What is the cardinality of the set of rational numbers?

Infinity but (are you ready for this?) the smallest of infinities, which is Aleph-zero.


What kind of number is infinity?

"Infinity" means different things in different context. As the size of a set, there is actually not one number infinity, but several: some infinities can be larger than others.


What is the difference between countable infinity and uncountable infinity?

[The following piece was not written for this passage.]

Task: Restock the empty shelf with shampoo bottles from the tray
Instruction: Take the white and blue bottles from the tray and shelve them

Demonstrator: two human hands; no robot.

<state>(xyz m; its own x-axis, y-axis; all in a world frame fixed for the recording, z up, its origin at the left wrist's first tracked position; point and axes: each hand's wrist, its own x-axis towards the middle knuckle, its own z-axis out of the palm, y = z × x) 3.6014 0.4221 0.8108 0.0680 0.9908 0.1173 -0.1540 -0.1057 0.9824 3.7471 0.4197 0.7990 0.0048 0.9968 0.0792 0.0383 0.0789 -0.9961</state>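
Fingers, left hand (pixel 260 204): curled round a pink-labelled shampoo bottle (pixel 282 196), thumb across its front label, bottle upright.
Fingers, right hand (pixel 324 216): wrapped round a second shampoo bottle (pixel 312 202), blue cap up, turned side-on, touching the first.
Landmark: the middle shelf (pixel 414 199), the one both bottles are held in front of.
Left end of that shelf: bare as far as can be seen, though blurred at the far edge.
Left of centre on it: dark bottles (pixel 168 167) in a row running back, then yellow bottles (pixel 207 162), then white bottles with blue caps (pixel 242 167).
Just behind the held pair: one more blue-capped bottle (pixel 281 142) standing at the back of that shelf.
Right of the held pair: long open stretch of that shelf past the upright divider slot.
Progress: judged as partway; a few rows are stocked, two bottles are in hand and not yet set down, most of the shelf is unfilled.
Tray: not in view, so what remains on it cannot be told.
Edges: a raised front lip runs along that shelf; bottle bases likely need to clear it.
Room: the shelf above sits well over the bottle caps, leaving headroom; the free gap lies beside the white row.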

First we need to recognize that any form of infinity is just a mathematical construct. We are not ever going to have to deal with actual infinities, but what is very useful is understanding limiting behavior as something or other goes towards infinity. It is here that the difference between countable and uncountable infinities matters immensely. ; countable : can be put into a one to one correspondence with the natural numbers ; uncountable : cannot be put into a one to one correspondence with the natural numbers


What is infinity plus 1?

Infinity is not a number. It is another way of saying that something gets larger and larger without an end. So, you cannot add 1 to some thing which is not a number. However, in mathematics, there are infinities that could be added, multiplied, or subtracted. There are cardinal, ordinal, surreal and hyperreal numbers to all of which 1 can be meaningfully added. For infinite cardinal numbers, adding one does not change the number. For ordinal numbers, the number can be changed depending on whether you add 1 to the number, or the number to 1 - there is no commutativity. With hyperreal numbers, one can do pretty much anything one would expect of a real number. As to the surreal ones, the arithmetic operations produce magic results increasing the number of various infinities to fantastic proportions. In general, to add 1 to a number means to take the successor of that number. The successor of a set A is the set which consists of all the elements of A along with A itself. In other words the successor of A is A U {A}, and it has "one" more element than A. So, infinity + 1 = infinity U {infinity}.


Can you make a generalization about the relationship between the number of elements in a set and the number of subsets?

For a set with a finite number, n, of elements, the number of subsets in 2^n. This includes the null set and the set itself. Things get a bit complicated if the original set has infinitely many elements. It is still 2^k but the complications arise because of infinities and transfinite numbers.